I work for some administration. We are responsible for app development, I'm personnaly responsible for the software application servers (Glassfish) and there is a team which manages the infrastructure (network, load balancer, oracle db, physical servers (Solaris on x86 machines)).
Now, sometimes, things get wrong and our application stops working. I try to take a lot of traces whenever there is a problem:
- from the jvm running the appserver: jstack -l
- from the system: prstat, pstack, vmstat, netstat
But, as it often happens in production, I don't have too much time and have to bounce the server asap.

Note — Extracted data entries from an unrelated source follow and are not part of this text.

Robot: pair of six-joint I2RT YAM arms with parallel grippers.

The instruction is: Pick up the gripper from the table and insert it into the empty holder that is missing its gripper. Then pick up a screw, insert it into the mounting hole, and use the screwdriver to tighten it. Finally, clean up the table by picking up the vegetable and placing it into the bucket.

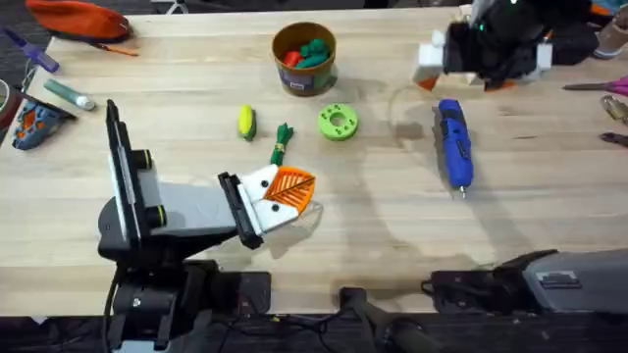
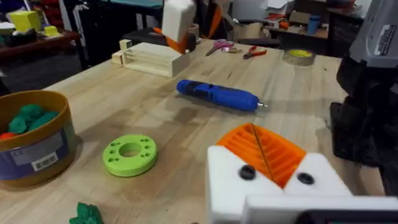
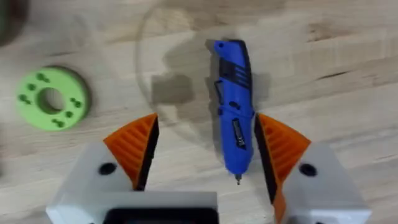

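Observation:
The blue screwdriver (image 1: 454,142) (image 2: 217,96) lies on the table (image 1: 392,226) at right, bit toward the front. My right gripper (image 1: 463,74) (image 3: 208,121) hovers open above it; the screwdriver (image 3: 234,106) shows between its orange pads, closer to one pad. My left gripper (image 1: 289,186) (image 2: 264,149) is shut and holds nothing, just in front of a carrot-like vegetable (image 1: 283,144). A yellow corn (image 1: 246,122) lies beside it. The tan bucket (image 1: 305,57) (image 2: 37,143) at the back holds toy vegetables. The loose gripper, the holder and the screw are out of view.
A green disc with holes (image 1: 338,122) (image 2: 129,154) (image 3: 51,98) lies between the vegetables and the screwdriver. A wooden rack (image 2: 152,59) stands under the right arm. An orange pouch (image 1: 78,18), a marker (image 1: 69,93) and scissors (image 1: 599,88) sit along the edges.

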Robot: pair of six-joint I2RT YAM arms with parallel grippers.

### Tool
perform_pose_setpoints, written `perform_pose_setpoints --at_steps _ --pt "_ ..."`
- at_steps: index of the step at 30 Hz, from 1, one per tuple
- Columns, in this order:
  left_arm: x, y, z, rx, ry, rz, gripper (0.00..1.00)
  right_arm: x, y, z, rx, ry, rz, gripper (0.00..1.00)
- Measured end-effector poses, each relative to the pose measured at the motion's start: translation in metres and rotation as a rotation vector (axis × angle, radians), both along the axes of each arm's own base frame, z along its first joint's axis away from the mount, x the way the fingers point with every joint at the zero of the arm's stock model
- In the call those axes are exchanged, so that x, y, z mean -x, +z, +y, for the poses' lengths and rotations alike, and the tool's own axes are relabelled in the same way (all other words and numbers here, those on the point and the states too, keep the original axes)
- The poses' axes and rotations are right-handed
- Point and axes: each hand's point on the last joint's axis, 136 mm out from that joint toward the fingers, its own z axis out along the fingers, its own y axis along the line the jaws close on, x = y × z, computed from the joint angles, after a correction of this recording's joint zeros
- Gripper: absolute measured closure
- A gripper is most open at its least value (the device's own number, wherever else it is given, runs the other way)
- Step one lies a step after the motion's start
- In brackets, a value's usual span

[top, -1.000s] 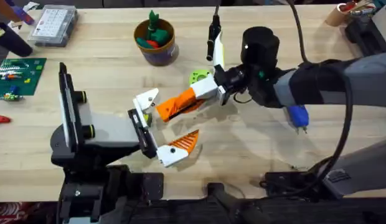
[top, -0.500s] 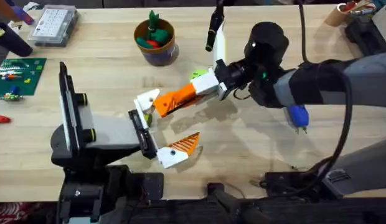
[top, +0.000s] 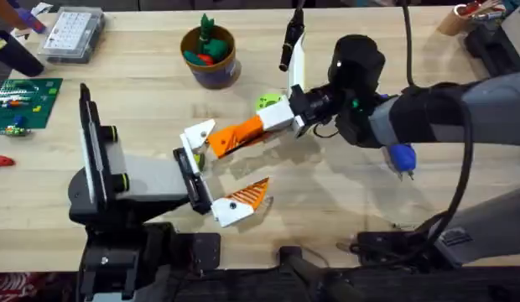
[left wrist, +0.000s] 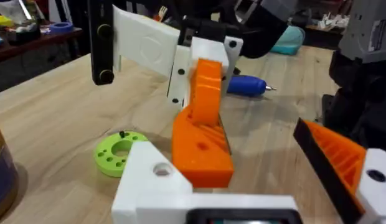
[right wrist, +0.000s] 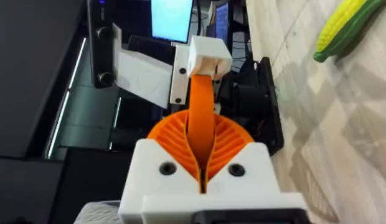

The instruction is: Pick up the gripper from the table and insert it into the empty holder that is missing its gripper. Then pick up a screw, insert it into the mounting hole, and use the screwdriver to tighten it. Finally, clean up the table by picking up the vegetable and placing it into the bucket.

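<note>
Overhead: right end effector (top: 231,137) clamped on the gripper (top: 198,132), its white base at the holder (top: 190,176); left end effector's state cannot be told. Left wrist: screwdriver (left wrist: 246,84) lies on bench (left wrist: 56,134) beyond. Right wrist: ribbed pads (right wrist: 227,140) pinch the gripper's orange tip.

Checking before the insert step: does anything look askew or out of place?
The holder looks lopsided: one orange finger is mounted and the other side is bare. The right gripper holds the gripper there, not visibly seated.

Bucket (top: 209,55) behind the holder (top: 193,176), vegetable (top: 267,104) between, screwdriver (top: 401,158) far right.
</note>
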Motion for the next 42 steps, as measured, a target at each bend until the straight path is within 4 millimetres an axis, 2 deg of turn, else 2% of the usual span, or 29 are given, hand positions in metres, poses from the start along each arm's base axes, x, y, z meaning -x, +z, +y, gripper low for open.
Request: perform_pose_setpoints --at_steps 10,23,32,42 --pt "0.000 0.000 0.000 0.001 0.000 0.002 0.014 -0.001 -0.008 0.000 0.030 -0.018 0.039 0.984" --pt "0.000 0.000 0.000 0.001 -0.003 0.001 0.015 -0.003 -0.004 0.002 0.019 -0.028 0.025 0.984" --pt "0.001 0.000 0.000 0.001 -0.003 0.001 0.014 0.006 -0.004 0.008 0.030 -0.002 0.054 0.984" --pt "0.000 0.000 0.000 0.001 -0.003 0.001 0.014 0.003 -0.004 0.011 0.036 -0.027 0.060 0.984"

Now, some demo server which isn't too much used crashed (saw it this morning, could be a couple of days ago). It seems to have the same symptoms as our unexplained app crash:
- app server seems to wait for something (in production, it seems to be related to some db connection)
- dba doesn't see anything on db side
- cpu levels stay low, other things just work (web admin console, ...)
The oracle db connection uses an ldap lookup. On our demo server, it seems to be stuck waiting for an ldap connection to do something. Network team doesn't see any connection on the other side. Now, in netstat (from the zone I'm root), I definitely can see the connection as ESTABLISHED.
My question is: how can a connection become ESTABLISHED, sitting there, waiting for something, and why can't they see anything from the other side.
I'm guessing that, if this can happen for an ldap connection, it could happen to anything (db connection, ...).
The server is still in this state, so I can experiment on it (and give some more data) for some time (not too long).